I just throw them away. I will get round to vaccinating when I feel ready and not before.

MrsWeasley · 27/06/2009 11:55

evilplaguerat: Where does the money stuff his nuts?

burningupinspeed · 27/06/2009 11:57

I am loving Nancy's passive-aggressiveness!

YANBU, OP.

megapixels · 27/06/2009 12:02

Well a GP is there to give health advice. And that is exactly what he is giving. So of course the wording would indicate his position on it. The tone seems offensive to you only because you have a different opinion to him. So I think YABU.

zeke · 27/06/2009 12:12

Yes, I think the letter is reasonable too. He/she has avoided any confusion - you know exactly what they think and advise.
My ex, a gp, did explain the full reasoning behind the standpoint to a friend (biology teacher) who wasn't getting her kids immunised. She did change her mind but and he carefully avoided judging her and used 'nice' language (she asked him what he thought) - the problem was it took quite a while. I don't think he set out to change her mind, she just kept asking questions until she did. I know he didn't have the luxury of that amount of time with his regular patients though so....

mayorquimby · 27/06/2009 12:14

where does he order you to immunise them?

lal123 · 27/06/2009 12:19

YABU - the health of your children is also the concern of your GP - I think the letter is reasonable and if it makes you reconsider your choice re non immunisation then I think its a valuable letter to send

Dumbledoresgirl · 27/06/2009 12:20

Sorry EPR, I think the letter is reasonable too, although if it really started "Dear Mum and Dad" rather than "Mr and Mrs (or whatever title you go by) X" then I can see why it got off to a bad start.

I think the GP is only right to express his alarm at the lack of vaccinations, just as you are at liberty to refuse them. That is the general medical view to lack of vaccination. Presumably this is a fairly standard letter sent out to all parents of non-vaccinated children, some of whom might be unvaccinated for the reasons you share, and some who may have simply slipped through the net. It is only fair the GP tries to do what he sees as his job.

Is there any point you making an appointment to discuss your concerns with him or are you now once and for all decided that ds2 should not have the vaccinations? I only ask because speaking to the GP and making it clear you have reasons why ds2 is not to be vaccinated might save you from other unsolicited letters from the GP in the future.

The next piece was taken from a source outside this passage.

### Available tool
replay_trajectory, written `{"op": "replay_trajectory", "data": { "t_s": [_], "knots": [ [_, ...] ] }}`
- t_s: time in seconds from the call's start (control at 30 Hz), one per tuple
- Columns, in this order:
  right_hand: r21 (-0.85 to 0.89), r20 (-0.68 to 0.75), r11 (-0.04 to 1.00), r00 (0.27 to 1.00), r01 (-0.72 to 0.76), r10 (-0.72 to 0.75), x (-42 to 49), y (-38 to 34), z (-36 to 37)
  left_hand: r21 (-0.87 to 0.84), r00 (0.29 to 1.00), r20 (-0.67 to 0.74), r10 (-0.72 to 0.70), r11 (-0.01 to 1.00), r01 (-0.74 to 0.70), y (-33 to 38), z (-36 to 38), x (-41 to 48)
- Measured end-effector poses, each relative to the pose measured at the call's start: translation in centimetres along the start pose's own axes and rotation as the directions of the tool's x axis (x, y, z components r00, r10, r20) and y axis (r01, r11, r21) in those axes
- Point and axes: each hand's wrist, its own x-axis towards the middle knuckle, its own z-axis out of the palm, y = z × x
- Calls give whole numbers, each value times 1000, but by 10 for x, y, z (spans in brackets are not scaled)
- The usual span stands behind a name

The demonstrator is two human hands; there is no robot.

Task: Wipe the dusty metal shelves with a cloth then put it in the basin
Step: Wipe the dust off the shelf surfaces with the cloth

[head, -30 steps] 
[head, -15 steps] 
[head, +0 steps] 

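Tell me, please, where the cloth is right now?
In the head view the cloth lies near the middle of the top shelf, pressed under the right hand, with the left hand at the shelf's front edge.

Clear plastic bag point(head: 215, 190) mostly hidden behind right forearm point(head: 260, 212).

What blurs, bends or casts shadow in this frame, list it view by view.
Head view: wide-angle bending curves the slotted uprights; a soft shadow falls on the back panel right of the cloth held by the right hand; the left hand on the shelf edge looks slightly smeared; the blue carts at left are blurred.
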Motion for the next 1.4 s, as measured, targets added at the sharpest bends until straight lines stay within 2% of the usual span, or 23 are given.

monkeytrousers · 27/06/2009 12:23

It's NHS policy to send out these letters. But, as we know, the MHS is a facist organisation bent on killing our children.

hmm

evilplaguerat · 27/06/2009 12:26

I did say earlier that he will be having them all apart from the MMR booster - I simply took my time reading and talking to other parents and making the decision

ds2 is still only 4

it's the tone of the letter that I'm objecting to, it implies an authority and an obligation that doesn't exist IMO

OP posts:
salbysea · 27/06/2009 12:32

YABVU

I have to chase my GP up for every little thing

If I had a GP who was interested enough to take some initiative and tell me what he thought my kid needed when, rather than me having to research everything and chase him up myself, I'd be very happy (even if I chose to disagree with him).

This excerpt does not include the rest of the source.